For every line below, set down an identical copy.

INFORMATION SUPPLIED -
_ _ _ _ _

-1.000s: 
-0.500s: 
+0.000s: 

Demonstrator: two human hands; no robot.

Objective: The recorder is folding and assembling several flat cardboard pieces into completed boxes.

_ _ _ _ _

EXERCISE ANSWER -
-1.000s: 
-0.500s: 
+0.000s: 

Demonstrator: two human hands; no robot.

Objective: The recorder is folding and assembling several flat cardboard pieces into completed boxes.

This exercise is now finished, and nothing remains to add.